Ma come acquista il capo la sua ricchezza?” (70). Va detto,
preliminarmente, che l’autorità politica più significativa è quella
caratterizzata dalla persona di alto
rango, fatto che non si verifica sempre. Il rango è definito dall’appartenenza alle caste/famiglie generatesi
dai 4 clan totemici maggiori legati, a loro volta, all’importante figura dell’antenato, ovvero a chi avrebbe
dato origine al luogo in cui il
gruppo si sarebbe insediato. Un capo del genere esercita l’autorità all’interno non solo del suo villaggio, ma
anche su altri villaggi che sono suoi tributari ed alleati in caso di guerra.
Egli deve pagare questi servizi servendosi delle sue ricchezze accumulate nel
modo seguente.
Dai villaggi
vassalli il capo prende una moglie la cui famiglia dovrà fornirgli una grande
quantità di prodotto agricolo. Se le mogli diventano molte, è facile capire a
quale livello di ricchezza si possa arrivare: “Attraverso il suo privilegio di praticare la poligamia, il grande capo
è costantemente rifornito di abbondanti ricchezze sotto forma di viveri e di
oggetti di valore che egli adopera per mantenere la sua posizione elevata,
organizzare feste e imprese tribali, pagare i suoi servizi” (71). Il potere
politico svolge la funzione della ricompensa ma anche della punizione. E’

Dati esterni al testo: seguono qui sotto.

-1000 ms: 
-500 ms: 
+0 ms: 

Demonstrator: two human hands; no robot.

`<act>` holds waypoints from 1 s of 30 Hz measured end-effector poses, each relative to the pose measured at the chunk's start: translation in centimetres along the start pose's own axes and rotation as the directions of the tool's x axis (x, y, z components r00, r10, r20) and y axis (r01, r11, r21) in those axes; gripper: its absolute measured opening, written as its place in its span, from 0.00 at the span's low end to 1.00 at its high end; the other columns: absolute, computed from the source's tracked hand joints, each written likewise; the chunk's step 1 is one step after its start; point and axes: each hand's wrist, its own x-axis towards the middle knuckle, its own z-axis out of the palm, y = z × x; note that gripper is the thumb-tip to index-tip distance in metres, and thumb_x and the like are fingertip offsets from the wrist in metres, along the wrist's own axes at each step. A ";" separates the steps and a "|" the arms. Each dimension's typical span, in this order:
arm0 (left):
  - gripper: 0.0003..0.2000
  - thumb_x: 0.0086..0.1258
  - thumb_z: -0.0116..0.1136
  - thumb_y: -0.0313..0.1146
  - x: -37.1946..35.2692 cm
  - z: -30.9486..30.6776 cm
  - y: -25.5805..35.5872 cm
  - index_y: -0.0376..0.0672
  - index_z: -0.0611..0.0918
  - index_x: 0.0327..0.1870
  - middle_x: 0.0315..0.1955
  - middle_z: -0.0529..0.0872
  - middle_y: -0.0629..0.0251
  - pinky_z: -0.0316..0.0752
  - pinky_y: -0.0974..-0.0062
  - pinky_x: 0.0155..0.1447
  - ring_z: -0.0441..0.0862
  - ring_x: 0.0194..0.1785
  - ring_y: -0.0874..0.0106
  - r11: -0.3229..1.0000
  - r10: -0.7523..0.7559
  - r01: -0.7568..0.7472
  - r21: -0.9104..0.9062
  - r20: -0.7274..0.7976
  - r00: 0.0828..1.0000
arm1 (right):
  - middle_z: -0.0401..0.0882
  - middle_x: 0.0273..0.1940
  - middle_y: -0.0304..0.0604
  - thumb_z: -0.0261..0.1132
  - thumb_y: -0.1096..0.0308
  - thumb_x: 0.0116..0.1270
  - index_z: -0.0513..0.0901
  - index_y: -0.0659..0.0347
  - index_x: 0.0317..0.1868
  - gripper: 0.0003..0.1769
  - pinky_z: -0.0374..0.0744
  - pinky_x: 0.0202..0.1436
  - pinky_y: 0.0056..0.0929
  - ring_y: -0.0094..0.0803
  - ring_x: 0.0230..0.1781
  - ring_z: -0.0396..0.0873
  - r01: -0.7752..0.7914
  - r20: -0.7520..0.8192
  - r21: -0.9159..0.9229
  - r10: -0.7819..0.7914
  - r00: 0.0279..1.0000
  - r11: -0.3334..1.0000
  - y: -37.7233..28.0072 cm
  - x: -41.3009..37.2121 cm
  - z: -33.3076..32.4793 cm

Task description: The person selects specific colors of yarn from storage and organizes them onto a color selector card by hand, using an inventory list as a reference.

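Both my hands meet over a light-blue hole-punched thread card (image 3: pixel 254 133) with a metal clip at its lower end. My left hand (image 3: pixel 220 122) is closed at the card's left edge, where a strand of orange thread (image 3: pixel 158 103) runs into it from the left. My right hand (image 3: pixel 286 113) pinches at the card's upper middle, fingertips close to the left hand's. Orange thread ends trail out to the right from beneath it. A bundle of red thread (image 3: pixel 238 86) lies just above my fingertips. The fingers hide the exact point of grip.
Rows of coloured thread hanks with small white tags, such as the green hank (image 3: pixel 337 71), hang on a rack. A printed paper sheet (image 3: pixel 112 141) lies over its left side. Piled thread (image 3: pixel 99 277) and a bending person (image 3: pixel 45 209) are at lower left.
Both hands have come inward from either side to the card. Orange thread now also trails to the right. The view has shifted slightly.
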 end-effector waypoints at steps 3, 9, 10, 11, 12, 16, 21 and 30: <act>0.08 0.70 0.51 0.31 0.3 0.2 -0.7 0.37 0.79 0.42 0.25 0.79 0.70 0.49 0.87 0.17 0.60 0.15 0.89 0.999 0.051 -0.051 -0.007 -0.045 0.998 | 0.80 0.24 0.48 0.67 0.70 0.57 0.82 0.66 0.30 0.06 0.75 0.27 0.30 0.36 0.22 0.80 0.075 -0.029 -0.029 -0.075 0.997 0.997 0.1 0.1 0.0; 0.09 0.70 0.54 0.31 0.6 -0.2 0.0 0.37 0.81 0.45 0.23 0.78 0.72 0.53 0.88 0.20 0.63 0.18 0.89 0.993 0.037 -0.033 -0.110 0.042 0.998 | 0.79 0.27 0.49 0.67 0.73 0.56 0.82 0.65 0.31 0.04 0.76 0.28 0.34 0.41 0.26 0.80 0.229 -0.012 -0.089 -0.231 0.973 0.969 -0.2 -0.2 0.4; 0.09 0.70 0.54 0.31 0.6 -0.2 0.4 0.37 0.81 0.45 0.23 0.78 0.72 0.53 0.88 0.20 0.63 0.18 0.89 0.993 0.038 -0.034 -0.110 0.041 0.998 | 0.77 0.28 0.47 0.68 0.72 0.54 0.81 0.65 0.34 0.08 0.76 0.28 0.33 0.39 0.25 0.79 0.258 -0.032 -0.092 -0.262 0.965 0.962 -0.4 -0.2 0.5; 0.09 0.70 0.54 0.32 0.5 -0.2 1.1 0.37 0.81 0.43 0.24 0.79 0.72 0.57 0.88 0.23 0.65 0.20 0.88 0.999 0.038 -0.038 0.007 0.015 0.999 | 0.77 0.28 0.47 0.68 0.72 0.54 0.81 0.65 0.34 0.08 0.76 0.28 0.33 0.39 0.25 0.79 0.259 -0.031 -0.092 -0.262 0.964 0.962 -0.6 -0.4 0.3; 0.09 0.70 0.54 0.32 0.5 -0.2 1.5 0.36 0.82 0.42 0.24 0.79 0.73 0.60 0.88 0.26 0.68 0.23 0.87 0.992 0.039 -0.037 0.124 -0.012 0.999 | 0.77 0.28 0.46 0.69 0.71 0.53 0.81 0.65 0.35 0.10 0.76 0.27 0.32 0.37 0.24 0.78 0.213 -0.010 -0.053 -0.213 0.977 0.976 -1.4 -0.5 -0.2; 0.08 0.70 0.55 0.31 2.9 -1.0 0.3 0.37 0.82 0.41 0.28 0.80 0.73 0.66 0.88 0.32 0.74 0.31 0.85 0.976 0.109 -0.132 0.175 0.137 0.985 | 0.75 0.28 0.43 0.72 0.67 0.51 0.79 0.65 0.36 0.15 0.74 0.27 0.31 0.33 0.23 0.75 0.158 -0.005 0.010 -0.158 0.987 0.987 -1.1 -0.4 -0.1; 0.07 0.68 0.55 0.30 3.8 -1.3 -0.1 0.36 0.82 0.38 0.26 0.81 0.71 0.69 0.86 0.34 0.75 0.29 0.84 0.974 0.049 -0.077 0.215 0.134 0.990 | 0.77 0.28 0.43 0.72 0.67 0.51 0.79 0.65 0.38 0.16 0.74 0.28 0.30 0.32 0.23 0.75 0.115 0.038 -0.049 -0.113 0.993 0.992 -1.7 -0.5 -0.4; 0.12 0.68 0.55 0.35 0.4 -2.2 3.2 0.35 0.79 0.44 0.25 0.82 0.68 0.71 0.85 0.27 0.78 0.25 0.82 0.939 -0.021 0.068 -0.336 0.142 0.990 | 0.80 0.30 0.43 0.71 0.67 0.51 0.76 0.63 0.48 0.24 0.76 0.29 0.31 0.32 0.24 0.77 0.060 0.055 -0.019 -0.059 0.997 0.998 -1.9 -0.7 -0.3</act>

sempre il capo, infatti, ad esercitare il potere giudiziario servendosi della
stregoneria e degli stregoni che la esercitano (raro è il caso in cui la
punizione avviene tramite la messa a morte diretta del colpevole): “Il rango elevato ispira a tutti nei suoi
confronti il più grande ed autentico rispetto e timore reverenziale (…) egli
possiede un alto grado di autorità all’interno del suo villaggio, ma la sua
sfera di influenza si estende molto
al di là di esso. Un certo numero di villaggi sono suoi tributari e per
parecchi aspetti soggetti alla sua autorità (…) la posizione di un grande capo
si può, quindi, capire solo rendendosi conto della grande importanza della
ricchezza e della necessità di pagare qualsiasi cosa, anche quei servizi che
gli sono dovuti e che non possono essergli negati. Questa ricchezza viene al
grande capo dai suoi affini ed è attraverso il suo diritto di praticare la
poligamia che egli effettivamente raggiunge la sua posizione ed esercita il suo
potere” (70). Malinowski riassume le 3 prerogative del capo: il privilegio
poligamico e la ricchezza che se ne ricava; il prestigio derivante dal rango;
il riconoscimento della sua superiorità personale.
4. Origini ed aspetti
dell’influenza
Da queste considerazioni si può ricavare
quanto segue. Per quanto riguarda il lavoro, esso pare influenzato da una serie
di valori e concezioni diffuse a livello collettivo: sono sicuramente di questo
tipo i doveri, le obbligazioni e le credenze magiche. Meno chiara è la
provenienza di elementi quali l’ambizione sociale e la vanità rispetto ad una
concezione, come quella occidentale, che li vorrebbe più espressione di
individualismo che non di collettivismo.
L’influenza esercitata, invece, dal capo di rango, sembra
legata a diversi fattori: l’appartenenza tribale e le origini nobili; la
ricchezza accumulata grazie al privilegio poligamico; il riconoscimento della
superiorità della persona probabilmente legata ai fattori precedenti.